• **Your assignment**
Report the count of lines in the records that contain "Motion", without any added text.

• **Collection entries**
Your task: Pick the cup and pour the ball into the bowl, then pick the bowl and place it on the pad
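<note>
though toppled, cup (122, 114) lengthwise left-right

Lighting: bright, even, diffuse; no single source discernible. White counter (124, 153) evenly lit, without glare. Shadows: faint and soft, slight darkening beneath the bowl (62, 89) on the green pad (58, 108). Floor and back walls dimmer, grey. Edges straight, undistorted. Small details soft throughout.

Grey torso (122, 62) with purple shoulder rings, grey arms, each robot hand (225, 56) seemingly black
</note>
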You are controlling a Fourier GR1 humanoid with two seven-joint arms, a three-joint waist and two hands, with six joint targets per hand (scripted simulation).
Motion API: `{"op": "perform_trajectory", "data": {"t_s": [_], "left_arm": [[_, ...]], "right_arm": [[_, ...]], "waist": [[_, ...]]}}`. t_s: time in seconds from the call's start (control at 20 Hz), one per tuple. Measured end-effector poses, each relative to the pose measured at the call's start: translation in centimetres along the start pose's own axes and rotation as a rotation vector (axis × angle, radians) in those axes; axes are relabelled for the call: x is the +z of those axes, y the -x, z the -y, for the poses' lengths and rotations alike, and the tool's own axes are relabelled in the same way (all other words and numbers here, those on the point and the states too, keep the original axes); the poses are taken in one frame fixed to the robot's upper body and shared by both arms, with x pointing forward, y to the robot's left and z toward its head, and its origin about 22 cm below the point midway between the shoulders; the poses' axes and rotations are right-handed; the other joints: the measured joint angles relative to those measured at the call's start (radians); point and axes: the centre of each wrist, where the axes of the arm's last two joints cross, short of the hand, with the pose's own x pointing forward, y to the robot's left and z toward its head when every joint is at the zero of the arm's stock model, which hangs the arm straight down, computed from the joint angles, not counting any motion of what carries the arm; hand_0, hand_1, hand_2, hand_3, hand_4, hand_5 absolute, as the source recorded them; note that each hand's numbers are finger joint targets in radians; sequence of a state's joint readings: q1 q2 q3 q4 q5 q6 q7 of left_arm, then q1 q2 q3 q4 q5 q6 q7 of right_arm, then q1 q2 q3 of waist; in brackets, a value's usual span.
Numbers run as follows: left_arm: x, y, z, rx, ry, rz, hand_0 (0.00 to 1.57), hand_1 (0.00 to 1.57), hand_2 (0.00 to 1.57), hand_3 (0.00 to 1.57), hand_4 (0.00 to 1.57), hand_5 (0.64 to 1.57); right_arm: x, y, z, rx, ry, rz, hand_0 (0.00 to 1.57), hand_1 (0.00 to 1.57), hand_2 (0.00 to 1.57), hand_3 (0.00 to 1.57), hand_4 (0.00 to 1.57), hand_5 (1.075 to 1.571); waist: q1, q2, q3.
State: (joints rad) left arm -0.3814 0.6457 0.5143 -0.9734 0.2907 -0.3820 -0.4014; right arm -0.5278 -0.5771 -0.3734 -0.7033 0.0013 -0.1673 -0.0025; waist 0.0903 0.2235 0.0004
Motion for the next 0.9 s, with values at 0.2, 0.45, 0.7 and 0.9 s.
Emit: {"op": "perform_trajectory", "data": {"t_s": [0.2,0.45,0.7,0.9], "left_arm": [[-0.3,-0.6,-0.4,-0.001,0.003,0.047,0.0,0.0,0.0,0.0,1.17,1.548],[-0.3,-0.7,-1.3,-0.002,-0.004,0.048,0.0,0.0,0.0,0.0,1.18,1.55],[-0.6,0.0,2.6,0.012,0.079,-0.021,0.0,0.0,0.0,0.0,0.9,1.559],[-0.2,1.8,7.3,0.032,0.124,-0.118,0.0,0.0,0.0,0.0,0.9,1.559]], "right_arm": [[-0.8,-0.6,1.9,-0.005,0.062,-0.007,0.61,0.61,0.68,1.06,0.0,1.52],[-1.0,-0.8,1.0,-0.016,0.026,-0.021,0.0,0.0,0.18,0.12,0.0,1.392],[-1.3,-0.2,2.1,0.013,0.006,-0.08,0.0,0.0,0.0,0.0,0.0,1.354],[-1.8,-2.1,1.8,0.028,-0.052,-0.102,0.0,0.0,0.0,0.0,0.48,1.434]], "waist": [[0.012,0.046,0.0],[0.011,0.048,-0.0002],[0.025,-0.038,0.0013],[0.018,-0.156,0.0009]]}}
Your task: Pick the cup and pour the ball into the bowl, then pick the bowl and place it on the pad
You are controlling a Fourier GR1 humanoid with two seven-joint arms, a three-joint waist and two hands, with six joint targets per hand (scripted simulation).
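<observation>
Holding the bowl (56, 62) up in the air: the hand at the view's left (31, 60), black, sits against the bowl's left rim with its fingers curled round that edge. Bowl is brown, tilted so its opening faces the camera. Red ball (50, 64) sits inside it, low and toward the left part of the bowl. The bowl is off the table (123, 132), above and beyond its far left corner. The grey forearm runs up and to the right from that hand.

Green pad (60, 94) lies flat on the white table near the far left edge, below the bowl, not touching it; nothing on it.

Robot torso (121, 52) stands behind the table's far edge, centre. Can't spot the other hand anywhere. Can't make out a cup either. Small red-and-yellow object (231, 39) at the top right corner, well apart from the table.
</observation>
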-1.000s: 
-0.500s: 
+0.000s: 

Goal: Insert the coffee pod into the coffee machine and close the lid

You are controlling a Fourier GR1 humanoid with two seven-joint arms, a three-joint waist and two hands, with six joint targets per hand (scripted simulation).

• **Written response**
2